BEGIN Records provided

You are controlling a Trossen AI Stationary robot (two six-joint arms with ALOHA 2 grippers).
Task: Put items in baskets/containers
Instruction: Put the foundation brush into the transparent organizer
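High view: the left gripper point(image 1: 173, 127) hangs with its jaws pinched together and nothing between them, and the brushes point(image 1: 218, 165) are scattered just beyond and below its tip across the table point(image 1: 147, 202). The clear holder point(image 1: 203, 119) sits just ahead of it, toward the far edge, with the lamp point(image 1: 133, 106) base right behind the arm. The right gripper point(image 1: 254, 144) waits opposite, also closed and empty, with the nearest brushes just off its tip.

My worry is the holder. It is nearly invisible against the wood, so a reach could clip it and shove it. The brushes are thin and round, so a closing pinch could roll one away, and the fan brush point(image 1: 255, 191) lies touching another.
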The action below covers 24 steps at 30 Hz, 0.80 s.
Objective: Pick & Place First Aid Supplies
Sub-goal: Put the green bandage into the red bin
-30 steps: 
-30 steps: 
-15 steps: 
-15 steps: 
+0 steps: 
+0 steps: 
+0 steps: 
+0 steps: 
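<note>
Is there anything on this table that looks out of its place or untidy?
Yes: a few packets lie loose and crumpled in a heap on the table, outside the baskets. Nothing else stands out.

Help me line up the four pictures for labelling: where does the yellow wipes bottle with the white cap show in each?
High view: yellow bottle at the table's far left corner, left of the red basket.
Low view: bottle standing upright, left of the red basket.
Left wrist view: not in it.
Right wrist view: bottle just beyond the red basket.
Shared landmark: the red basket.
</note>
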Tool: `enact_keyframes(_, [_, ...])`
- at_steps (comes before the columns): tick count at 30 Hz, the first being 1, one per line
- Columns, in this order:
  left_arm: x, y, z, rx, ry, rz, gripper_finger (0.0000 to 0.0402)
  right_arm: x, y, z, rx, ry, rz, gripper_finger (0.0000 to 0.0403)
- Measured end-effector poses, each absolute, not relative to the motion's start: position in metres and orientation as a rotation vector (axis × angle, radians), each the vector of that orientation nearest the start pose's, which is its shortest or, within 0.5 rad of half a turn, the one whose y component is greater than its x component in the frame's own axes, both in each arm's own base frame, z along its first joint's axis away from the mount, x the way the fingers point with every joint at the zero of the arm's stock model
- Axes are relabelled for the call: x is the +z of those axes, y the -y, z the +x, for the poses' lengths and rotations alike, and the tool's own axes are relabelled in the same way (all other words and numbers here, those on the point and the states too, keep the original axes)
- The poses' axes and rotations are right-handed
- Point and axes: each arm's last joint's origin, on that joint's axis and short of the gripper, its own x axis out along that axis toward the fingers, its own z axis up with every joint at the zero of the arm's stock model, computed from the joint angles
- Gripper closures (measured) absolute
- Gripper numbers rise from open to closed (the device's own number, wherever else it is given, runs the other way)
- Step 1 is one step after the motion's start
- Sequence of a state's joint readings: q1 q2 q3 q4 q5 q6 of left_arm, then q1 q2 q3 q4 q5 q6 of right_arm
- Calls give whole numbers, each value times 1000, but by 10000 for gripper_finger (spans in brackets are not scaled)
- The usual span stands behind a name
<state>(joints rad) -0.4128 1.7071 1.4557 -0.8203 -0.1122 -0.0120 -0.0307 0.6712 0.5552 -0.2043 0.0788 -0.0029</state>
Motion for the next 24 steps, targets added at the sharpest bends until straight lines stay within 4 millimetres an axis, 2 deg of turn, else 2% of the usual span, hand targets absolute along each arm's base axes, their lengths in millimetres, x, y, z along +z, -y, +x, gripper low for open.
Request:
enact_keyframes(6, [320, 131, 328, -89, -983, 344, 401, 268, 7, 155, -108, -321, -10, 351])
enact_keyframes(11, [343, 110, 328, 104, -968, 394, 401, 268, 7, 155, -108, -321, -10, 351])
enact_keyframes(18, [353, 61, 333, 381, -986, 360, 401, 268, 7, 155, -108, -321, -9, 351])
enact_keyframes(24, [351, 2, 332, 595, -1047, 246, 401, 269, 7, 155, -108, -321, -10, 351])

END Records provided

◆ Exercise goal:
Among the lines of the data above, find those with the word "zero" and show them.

◆ Output:
- Measured end-effector poses, each absolute, not relative to the motion's start: position in metres and orientation as a rotation vector (axis × angle, radians), each the vector of that orientation nearest the start pose's, which is its shortest or, within 0.5 rad of half a turn, the one whose y component is greater than its x component in the frame's own axes, both in each arm's own base frame, z along its first joint's axis away from the mount, x the way the fingers point with every joint at the zero of the arm's stock model
- Point and axes: each arm's last joint's origin, on that joint's axis and short of the gripper, its own x axis out along that axis toward the fingers, its own z axis up with every joint at the zero of the arm's stock model, computed from the joint angles

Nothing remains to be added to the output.